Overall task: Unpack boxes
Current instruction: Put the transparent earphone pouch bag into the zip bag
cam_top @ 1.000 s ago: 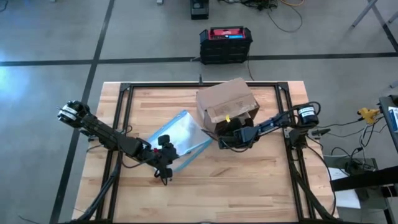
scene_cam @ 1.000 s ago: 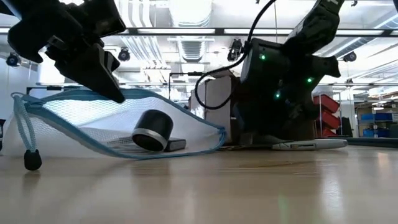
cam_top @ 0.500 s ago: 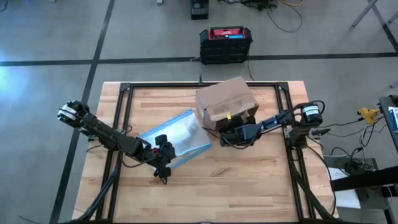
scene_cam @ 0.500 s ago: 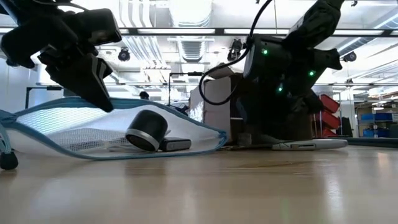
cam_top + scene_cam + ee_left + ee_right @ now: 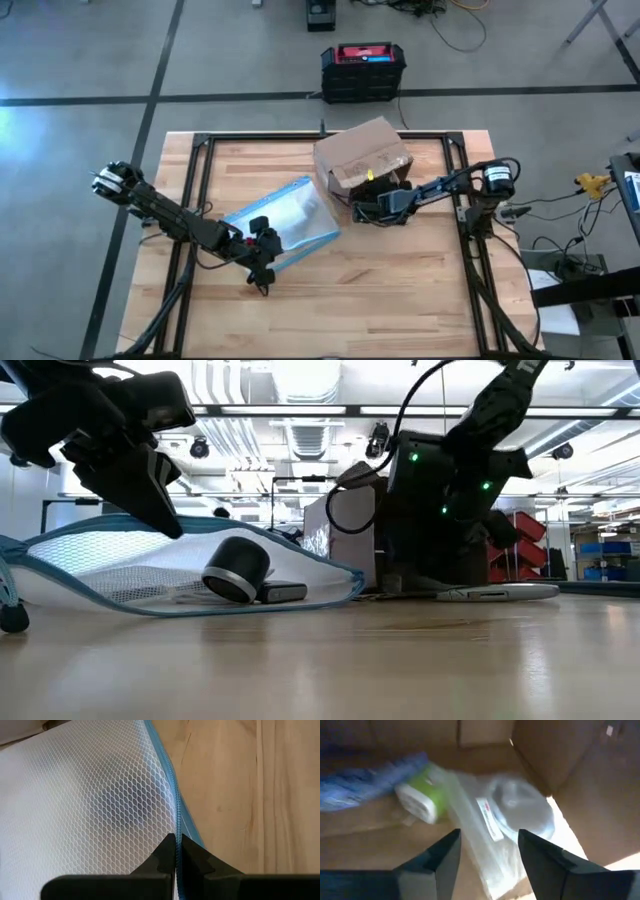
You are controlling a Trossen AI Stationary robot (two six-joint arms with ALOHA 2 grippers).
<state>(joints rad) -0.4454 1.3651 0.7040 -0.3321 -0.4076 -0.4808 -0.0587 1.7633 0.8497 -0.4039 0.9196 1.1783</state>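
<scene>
Lying: box (image 5: 362, 163) tipped, long axis ten-to-four, mouth apparently toward four o'clock
Right hand (image 5: 368, 211): wide, at mouth
Left hand (image 5: 175, 851): pinching pouch (image 5: 85, 805) edge

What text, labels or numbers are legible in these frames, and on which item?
None reads clearly.
White label strip with red marks on the clear plastic bag inside the brown cardboard box: print blurred, unreadable.
Red panel on the black-and-red plastic case on the floor: too small to read.
White mesh pouch with blue zipper edge, pinched by the left tool: no print visible.
</scene>
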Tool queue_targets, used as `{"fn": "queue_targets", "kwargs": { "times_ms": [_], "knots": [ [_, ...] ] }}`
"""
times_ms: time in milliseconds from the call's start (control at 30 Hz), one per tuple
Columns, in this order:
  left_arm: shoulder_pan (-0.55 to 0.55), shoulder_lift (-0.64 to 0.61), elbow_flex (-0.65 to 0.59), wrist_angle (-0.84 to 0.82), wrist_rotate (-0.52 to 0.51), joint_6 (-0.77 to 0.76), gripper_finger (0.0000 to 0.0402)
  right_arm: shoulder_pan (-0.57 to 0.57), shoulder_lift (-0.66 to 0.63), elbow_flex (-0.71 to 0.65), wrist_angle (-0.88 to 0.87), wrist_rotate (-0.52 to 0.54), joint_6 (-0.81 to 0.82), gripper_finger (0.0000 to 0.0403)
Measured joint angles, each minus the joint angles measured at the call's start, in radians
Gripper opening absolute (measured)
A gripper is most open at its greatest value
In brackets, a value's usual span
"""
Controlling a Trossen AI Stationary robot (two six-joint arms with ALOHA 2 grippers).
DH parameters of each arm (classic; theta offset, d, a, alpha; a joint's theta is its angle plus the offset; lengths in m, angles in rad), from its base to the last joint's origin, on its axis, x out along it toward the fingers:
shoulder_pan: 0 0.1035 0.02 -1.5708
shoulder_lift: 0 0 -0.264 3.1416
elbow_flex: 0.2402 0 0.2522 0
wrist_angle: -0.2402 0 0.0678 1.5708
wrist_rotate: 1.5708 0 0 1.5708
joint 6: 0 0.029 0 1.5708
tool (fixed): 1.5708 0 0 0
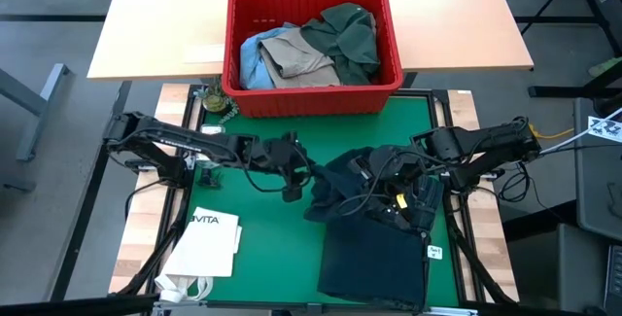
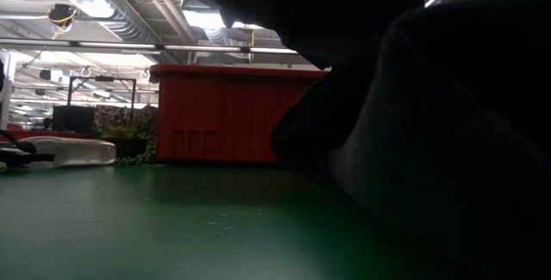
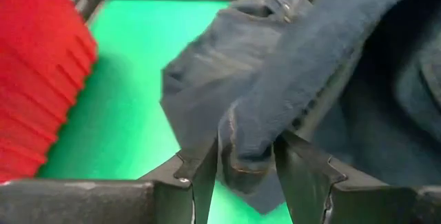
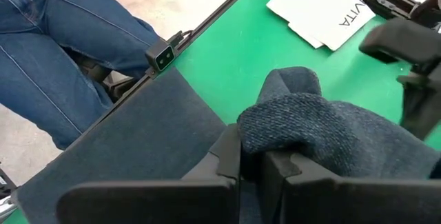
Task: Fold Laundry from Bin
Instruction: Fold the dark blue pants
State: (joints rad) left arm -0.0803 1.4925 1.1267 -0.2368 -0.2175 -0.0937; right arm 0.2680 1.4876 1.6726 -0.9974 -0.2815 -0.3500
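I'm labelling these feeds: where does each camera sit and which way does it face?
High: overhead, facing down; both arms, red bin, dark trousers.
Low: at mat level, facing the bin; trousers block the right.
Left wrist: behind the left claw, gripping trousers.
Right wrist: behind the right claw, pinching trousers.
All four show the trousers.

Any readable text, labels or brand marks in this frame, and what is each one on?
"VITA": printed on the white paper bag lying on the green mat; it also shows in the right wrist view.
Small white tag on the dark trousers: too small to read.
Nothing else is legible.
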Motion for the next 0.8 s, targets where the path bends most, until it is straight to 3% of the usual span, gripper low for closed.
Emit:
{"fn": "queue_targets", "kwargs": {
  "times_ms": [100,267,400,633,800],
  "knots": [
    [0.000,0.001,0.000,0.015,0.002,0.001,0.0118,0.000,0.000,0.000,0.000,0.006,0.000,0.0021],
    [-0.009,-0.031,0.000,-0.003,0.098,-0.023,0.0017,0.001,0.000,0.000,0.000,0.069,-0.017,0.0021],
    [-0.024,-0.109,0.000,-0.085,0.108,-0.092,0.0007,0.001,0.000,0.000,0.001,0.154,-0.057,0.0021],
    [-0.030,-0.351,0.000,-0.288,0.133,-0.340,0.0003,-0.043,0.001,0.000,0.034,0.434,-0.194,0.0021],
    [-0.034,-0.533,0.000,-0.333,0.133,-0.479,0.0002,-0.171,0.024,0.000,0.179,0.448,-0.245,0.0021]
  ]
}}
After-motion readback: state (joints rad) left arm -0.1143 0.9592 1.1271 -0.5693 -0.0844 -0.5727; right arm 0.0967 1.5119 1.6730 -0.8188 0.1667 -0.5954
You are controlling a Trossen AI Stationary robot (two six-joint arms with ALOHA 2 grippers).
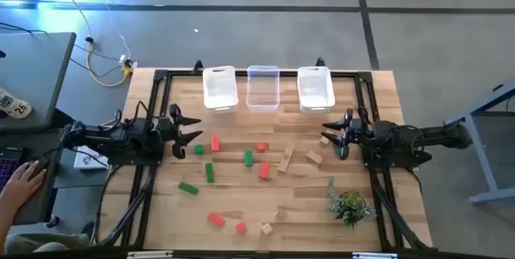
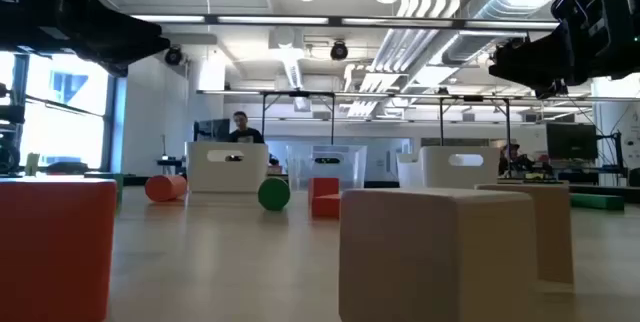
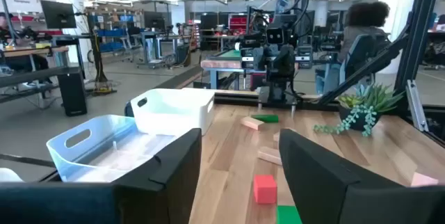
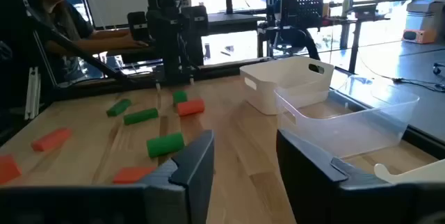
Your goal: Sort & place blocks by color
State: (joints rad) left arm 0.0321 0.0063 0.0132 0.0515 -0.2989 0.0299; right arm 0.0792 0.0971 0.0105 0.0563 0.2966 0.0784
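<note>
Green, red and tan blocks lie scattered on the wooden table (image 1: pixel 241 203): a green one (image 1: pixel 198 150) and a red one (image 1: pixel 216 143) near my left gripper, and tan ones (image 1: pixel 325 140) (image 1: pixel 314 158) near my right gripper. My left gripper (image 1: pixel 197 129) hovers open at the table's left side, with nothing between its fingers (image 3: pixel 174 165). My right gripper (image 1: pixel 326 133) hovers open at the right side, also with nothing between its fingers (image 4: pixel 198 158). Both grippers point level toward the table's middle, facing each other.
Three bins stand in a row at the far edge: white (image 1: pixel 219 87), clear (image 1: pixel 263 87), white (image 1: pixel 315 87). A small green plant (image 1: pixel 349 204) stands near the front right. More blocks lie near the front edge (image 1: pixel 216 219). A person's hand (image 1: pixel 24 180) rests off the table's left.
</note>
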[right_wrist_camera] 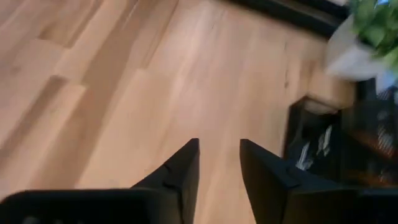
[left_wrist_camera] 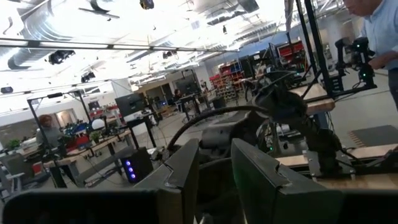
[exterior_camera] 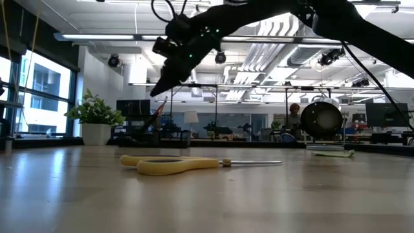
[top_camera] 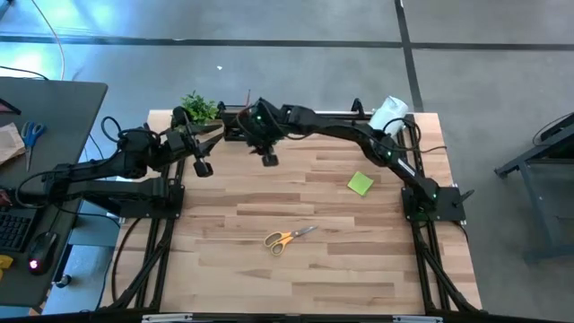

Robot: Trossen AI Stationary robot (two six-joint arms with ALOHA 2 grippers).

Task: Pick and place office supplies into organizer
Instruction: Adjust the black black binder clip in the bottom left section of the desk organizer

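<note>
I am running the sorting job and, as I judge it, I am between items: the right pincer (right_wrist_camera: 217, 163) is carrying nothing, its two dark fingers standing a narrow gap apart over bare wood, and I cannot tell whether that counts as released or clenched. It is hanging well above the light wooden tabletop (top_camera: 314, 269), not touching anything.

Nearest to me, well on the near side of that pincer, the yellow-handled scissors with steel blades (top_camera: 288, 238) are lying flat and shut on the tabletop, clear of everything else. Further out, off toward the right arm's base, the lime-green square sticky-note pad (top_camera: 360, 184) is lying flat too, also untouched. Just beside the right pincer, at the far edge of the tabletop, the low black compartmented organizer (right_wrist_camera: 320, 146) is sitting next to the small green plant in its white pot (top_camera: 199, 108).

The left pincer (left_wrist_camera: 214, 168) is waiting above the far left corner, empty, its fingers also a narrow gap apart.

The next move, I reckon, is calling for a swing back toward me, a wider spread of the fingers, then a straight descent on the scissors near the pivot. They are lying low, so I expect the fingertips to need to come almost onto the wood.
</note>
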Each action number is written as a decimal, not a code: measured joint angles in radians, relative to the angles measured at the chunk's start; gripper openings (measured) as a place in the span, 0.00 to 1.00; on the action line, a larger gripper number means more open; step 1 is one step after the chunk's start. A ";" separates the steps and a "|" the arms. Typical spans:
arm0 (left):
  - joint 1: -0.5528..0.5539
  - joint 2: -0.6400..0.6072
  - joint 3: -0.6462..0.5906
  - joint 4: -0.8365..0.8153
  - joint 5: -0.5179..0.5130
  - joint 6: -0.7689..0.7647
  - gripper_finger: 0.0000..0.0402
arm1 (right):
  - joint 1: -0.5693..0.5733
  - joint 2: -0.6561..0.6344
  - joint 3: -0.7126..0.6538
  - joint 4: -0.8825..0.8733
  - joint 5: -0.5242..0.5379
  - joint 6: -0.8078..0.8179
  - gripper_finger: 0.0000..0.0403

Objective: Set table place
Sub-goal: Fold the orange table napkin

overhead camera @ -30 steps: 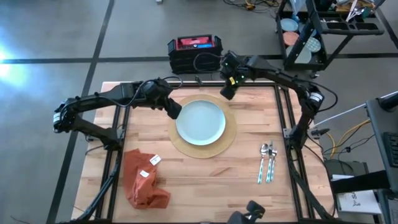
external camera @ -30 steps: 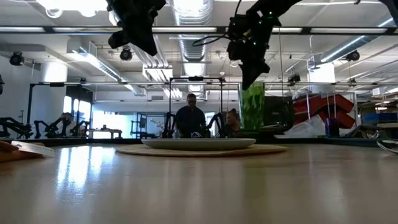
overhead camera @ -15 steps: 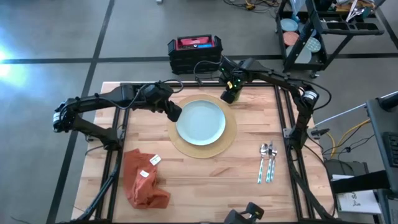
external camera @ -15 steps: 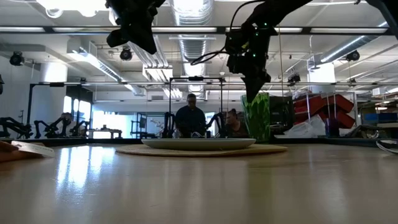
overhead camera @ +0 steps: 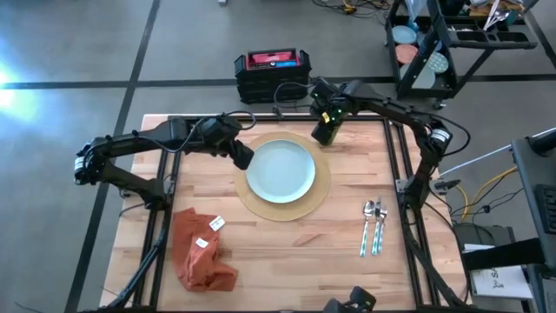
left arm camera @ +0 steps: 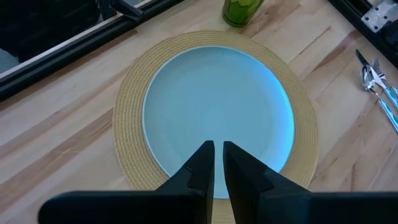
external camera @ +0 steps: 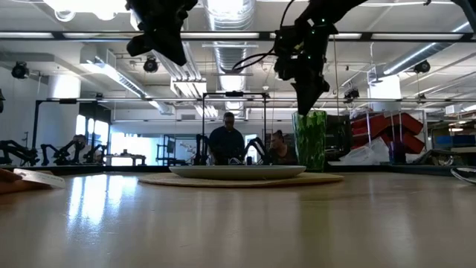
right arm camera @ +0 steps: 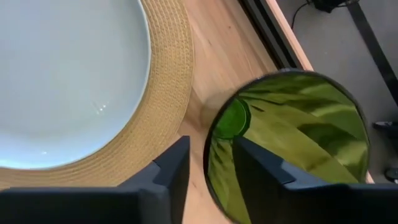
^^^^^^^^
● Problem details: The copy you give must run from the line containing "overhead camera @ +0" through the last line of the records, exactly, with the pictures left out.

● Reply to the exercise:
overhead camera @ +0 steps: 
left arm camera @ +0 steps: 
external camera @ +0 steps: 
right arm camera @ +0 steps: 

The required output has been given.